Another approach consists in deformation-based statistics ([Ashburner et al. 1998]) as initiated in [Chung et al. 2000a, Chung et al. 2000b, and Chung et al.2003] for temporal evolutions. In this approach the different acquisitions of the same subject are registered into the baseline leading to continuously time-dependent displacement field. Given this field for several subjects, one can fit a spatially varying linear deformation rate. Then, Hotelling's tests on the residuals determines the regions of brain where growth or atrophy is statistically significant. Notice that [Chung et al. 2003] synthesizes the evolution of surfaces by the evolution of geometrical invariants: area, volume and curvature. As far as we know, this is the first attempt to describe the anatomical variability in a more geometrical sense and to build a joint model that takes into account the variability both across a population and within a given subject's growth.

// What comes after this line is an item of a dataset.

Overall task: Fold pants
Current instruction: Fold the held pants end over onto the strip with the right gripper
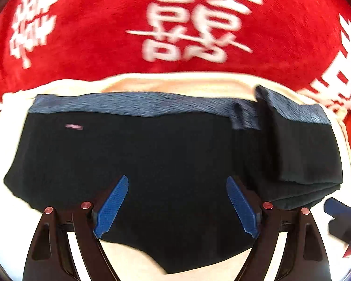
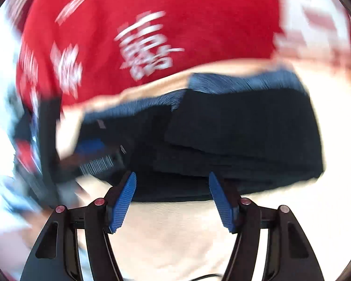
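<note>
Lying flat on a cream-white sheet (image 1: pixel 199 82), the dark pants (image 1: pixel 152 164) occupy the centre of the left wrist view, with the blue-grey ribbed waistband (image 1: pixel 128 104) running along the far edge. At the right end, a portion of the garment is folded back over itself, forming a thicker stacked section (image 1: pixel 299 152) with its own strip of waistband on top. A small pale label (image 1: pixel 74 126) shows on the dark fabric near the left end of the waistband. Beyond the sheet lies a red blanket (image 1: pixel 93 23) bearing large white characters.

Left gripper (image 1: pixel 177 207): jaws stand wide apart above the middle of the pants. Nothing is between the blue pads, and neither pad presses on the fabric.

Right gripper (image 2: pixel 172 202): jaws stand apart, positioned just beside the near edge of the folded section of the pants (image 2: pixel 234 135). The gap between the pads shows only bare sheet (image 2: pixel 175 234) and the garment's edge beyond; no fabric is gripped. This view is heavily motion-blurred.

Part of the right gripper also appears at the lower right edge of the left wrist view, close to the near corner of the stacked section. In the right wrist view, the left gripper (image 2: pixel 93 154) is visible as a blurred dark and blue shape over the left part of the pants.
</note>
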### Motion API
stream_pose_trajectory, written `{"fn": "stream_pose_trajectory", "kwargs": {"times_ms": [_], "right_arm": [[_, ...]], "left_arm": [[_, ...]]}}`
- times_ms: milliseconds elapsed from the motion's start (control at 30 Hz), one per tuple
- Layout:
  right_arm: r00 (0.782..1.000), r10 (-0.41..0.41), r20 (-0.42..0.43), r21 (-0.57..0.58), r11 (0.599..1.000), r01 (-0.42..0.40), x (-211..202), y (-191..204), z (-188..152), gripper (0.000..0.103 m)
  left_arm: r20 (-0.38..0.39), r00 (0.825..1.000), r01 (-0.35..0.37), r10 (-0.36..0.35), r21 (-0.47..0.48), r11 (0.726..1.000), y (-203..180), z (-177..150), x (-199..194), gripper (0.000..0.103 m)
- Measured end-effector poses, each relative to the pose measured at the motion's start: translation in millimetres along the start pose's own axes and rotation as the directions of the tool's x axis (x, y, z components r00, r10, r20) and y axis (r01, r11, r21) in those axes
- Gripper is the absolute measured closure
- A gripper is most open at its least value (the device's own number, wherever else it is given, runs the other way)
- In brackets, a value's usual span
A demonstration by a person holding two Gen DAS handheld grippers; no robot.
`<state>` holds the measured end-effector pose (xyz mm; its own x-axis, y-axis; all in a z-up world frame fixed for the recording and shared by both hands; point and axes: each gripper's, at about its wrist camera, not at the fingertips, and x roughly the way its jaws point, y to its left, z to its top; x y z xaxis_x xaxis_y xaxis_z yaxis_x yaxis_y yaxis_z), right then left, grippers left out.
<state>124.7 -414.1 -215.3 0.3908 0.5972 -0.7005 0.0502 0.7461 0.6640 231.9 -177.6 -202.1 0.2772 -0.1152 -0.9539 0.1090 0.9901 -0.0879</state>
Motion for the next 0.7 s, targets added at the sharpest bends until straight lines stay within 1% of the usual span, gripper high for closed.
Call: {"fn": "stream_pose_trajectory", "kwargs": {"times_ms": [33,67,100,167,233,267,333,400,433,467,500,533,567,600,633,667,700], "right_arm": [[0.998,0.068,-0.001,0.092,0.993,-0.067,3,-13,5,0.043],[0.991,0.137,0.006,0.18,0.974,-0.136,8,-24,8,0.046],[0.983,0.182,0.019,0.242,0.953,-0.181,16,-26,10,0.046],[0.97,0.242,0.038,0.335,0.911,-0.24,31,-36,11,0.047],[0.965,0.262,0.028,0.4,0.882,-0.251,45,-42,9,0.047],[0.96,0.279,0.027,0.436,0.861,-0.262,51,-46,5,0.047],[0.956,0.291,0.039,0.486,0.831,-0.272,60,-51,0,0.047],[0.952,0.293,0.085,0.53,0.796,-0.293,64,-57,-3,0.047],[0.948,0.297,0.11,0.56,0.77,-0.306,65,-61,-3,0.047],[0.946,0.295,0.131,0.591,0.743,-0.314,67,-65,-2,0.057],[0.948,0.288,0.135,0.606,0.733,-0.309,69,-67,0,0.072],[0.954,0.273,0.124,0.601,0.745,-0.291,67,-68,5,0.098],[0.961,0.252,0.11,0.568,0.778,-0.269,61,-65,12,0.098],[0.967,0.235,0.099,0.509,0.823,-0.252,53,-56,19,0.098],[0.973,0.216,0.08,0.436,0.87,-0.229,44,-44,24,0.098],[0.981,0.189,0.043,0.352,0.916,-0.192,37,-28,25,0.098],[0.986,0.166,0.007,0.291,0.943,-0.161,35,-15,23,0.098]], "left_arm": [[-0.018,1.0,0.008,-0.008,0.004,1.0,-6,-2,6,0.016],[-0.037,0.999,0.008,-0.008,0.003,1.0,-9,-6,14,0.016],[-0.059,0.998,0.005,-0.005,-0.003,1.0,-9,-6,26,0.016],[-0.071,0.997,0.006,-0.008,-0.02,1.0,-7,-11,36,0.015],[-0.06,0.998,0.011,-0.014,-0.052,0.999,-3,-15,35,0.01],[-0.062,0.998,0.016,-0.019,-0.056,0.998,-2,-15,37,0.01],[-0.057,0.998,0.005,-0.007,-0.037,0.999,-4,-15,38,0.007],[-0.05,0.999,0.006,-0.007,-0.023,1.0,-4,-16,35,0.007],[-0.051,0.999,0.01,-0.012,-0.025,1.0,-4,-16,35,0.007],[-0.054,0.998,0.014,-0.015,-0.027,1.0,-3,-17,34,0.007],[-0.062,0.998,0.014,-0.015,-0.032,0.999,3,-14,36,0.007],[-0.068,0.998,0.006,-0.009,-0.036,0.999,6,-14,34,0.007],[-0.072,0.997,-0.005,0.002,-0.037,0.999,7,-15,30,0.007],[-0.074,0.997,-0.018,0.015,-0.035,0.999,10,-16,24,0.007],[-0.068,0.997,-0.021,0.019,-0.036,0.999,13,-19,14,0.007],[-0.058,0.998,-0.024,0.021,-0.042,0.999,20,-21,7,0.007],[-0.051,0.998,-0.027,0.024,-0.049,0.998,28,-20,3,0.007]]}}
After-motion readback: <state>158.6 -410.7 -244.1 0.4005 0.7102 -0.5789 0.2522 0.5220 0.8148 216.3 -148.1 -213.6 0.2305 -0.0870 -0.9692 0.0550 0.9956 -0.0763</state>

All these recent approaches enable to achieve some promising results. The specific role of the grey-matter evolution was highlighted and maturation of the brain was quantified. In particular, the process of myelination and its consequences was broadly discussed. Moreover, one emphasizes some major trends in the brain maturation and statistical tests enable to show significant differences between healthy and abnormal maturation. Such tests also reveal that external features like handedness have a significant impact on brain growth. However, the description of the brain maturation and the differences between different evolutions remain very simple. In most cases the whole geometry of the brain was summarized by the measure of its volume. Actually, the maturation issue was considered so far only as a problem of brain's volume growth. One would like to go one step further and describe the brain's anatomy more accurately. Looking at the volume evolution of sub-regions of the shape could not be satisfactory: we need continuous models of shapes and of their evolutions in order to provide a non-supervised geometric description of the difference between the evolution of two shapes. The central issue is actually to describe how the brain is growing, how anatomical structures like sulcal landmarks or cortical surfaces are developing through the time, how they differ one from another in a geometrical point of view.

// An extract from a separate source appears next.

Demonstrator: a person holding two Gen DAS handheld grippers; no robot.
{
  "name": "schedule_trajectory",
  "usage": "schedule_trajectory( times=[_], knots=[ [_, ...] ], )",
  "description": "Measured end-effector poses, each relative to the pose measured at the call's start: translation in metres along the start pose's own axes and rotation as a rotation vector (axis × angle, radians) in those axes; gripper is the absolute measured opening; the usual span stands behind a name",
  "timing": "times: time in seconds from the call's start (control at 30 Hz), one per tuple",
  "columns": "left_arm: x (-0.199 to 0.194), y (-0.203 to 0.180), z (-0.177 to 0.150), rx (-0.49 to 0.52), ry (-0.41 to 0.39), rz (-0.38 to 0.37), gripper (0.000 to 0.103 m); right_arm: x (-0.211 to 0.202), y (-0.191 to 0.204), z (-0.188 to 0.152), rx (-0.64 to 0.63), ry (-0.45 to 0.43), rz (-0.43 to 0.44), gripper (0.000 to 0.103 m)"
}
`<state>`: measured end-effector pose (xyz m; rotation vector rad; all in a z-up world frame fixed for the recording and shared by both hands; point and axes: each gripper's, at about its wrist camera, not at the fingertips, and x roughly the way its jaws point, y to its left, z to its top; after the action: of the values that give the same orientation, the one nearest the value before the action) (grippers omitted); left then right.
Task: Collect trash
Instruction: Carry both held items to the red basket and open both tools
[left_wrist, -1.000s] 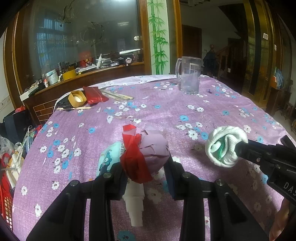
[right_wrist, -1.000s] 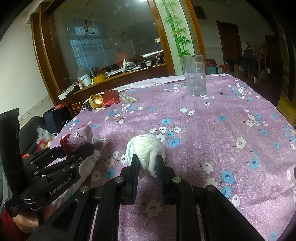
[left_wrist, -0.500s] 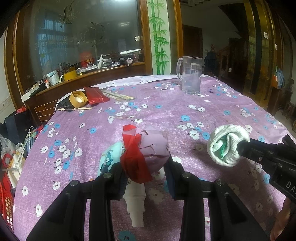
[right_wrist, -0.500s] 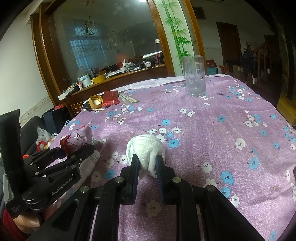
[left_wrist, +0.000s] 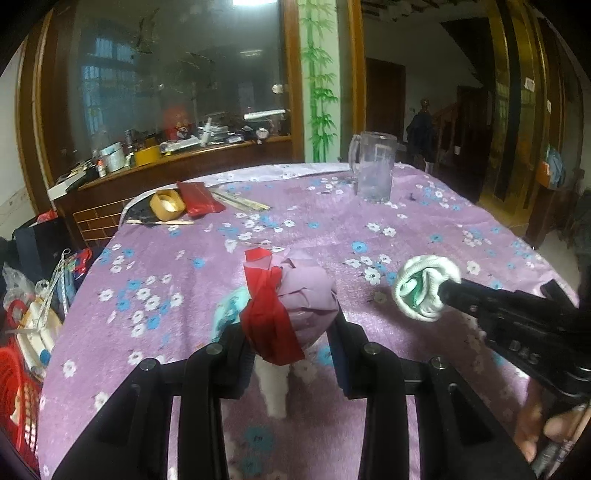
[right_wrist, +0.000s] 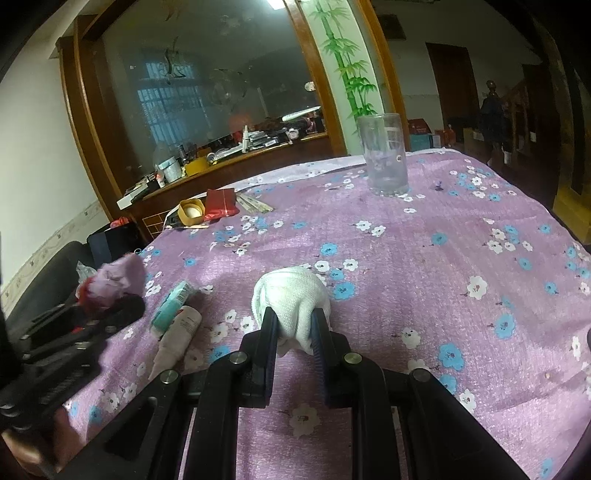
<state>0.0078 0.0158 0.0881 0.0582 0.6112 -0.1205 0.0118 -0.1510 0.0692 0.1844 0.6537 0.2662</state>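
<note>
While the left gripper (left_wrist: 291, 339) pinches a crumpled lilac paper wad (left_wrist: 306, 295) wrapped in glossy red film between its fingers, the right gripper (right_wrist: 293, 328) clamps a knitted white cloth ball (right_wrist: 290, 295), both held just above the worktop (right_wrist: 424, 266) with its purple floral cover. A soft teal packet (right_wrist: 173, 302) and a white squeeze tube (right_wrist: 177, 339) lie flat between them. A clear glass mug (left_wrist: 373, 171) stands far back. Compared with a second ago, the wad has lifted and drifted left, uncovering the packet and tube.
</note>
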Motion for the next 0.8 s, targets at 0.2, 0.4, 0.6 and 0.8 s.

A second feature that was not yet taken into account is the joint cross-sectional and longitudinal variability. Age is mainly considered as an absolute variable and data of different subjects are matched according to the age. The question of a possibly developmental delay or advance was not put so far.

Eventually, most of the models proposed in the literature are descriptive. The approaches based on statistical tests only state that there is a difference at the population level without providing a statistical model that explains the observed data. We believe that the conclusions would be more convincing if one could generate new observations according to a learnt statistical model. This would make obvious the variability captured by the model. Moreover such generative models could be also predictive: the classification parameters determined on a population in the learning phase can be turned into a classifiers on individual cases that could be used for diagnosis.

Our goal is therefore to define theoretical tools addressing the aforementioned limitations of the current work and to define statistical models that could be calibrated and tested on existing databases. Our strategy is to address the problem in two steps. First, we will define a generative statistical model for subjects of the same age. This model will able to capture a large range of geometrical variations, without reducing the shapes as a sets of arbitrary features. It will also combine deformation-based statistics and voxel-based statistics. Once this model will be defined and evaluated on real data, it will be extended in the next section to account for temporal evolutions. The resulting framework will therefore address both the geometrical and the temporal aspects.

4.2 A Generative Statistical Model at a Given Time-Point

In the medical imaging field, frameworks have been proposed to build atlases from databases of medical images [Joshi et al., 2004; Avants and Gee, 2004; Zollei et al., 2005] or from anatomical curves or surfaces [Glaunes and Joshi, 2006; Chui et al., 2004]. In both cases, the underlying idea is to estimate a "mean anatomy" (called also template or atlas in the literature), and then learn how this mean model deforms within a given population. We choose here to base our statistical estimation on a forward model, as pioneered in [Allassonniere et al., 2007; Ma et al., 2008]. This model appears to be particularly well suited for comparison between new data and the atlas, as explained in [Durrleman et al., 2008]. In this setting the observations are considered as a random perturbation of an unknown template, plus a residual perturbation.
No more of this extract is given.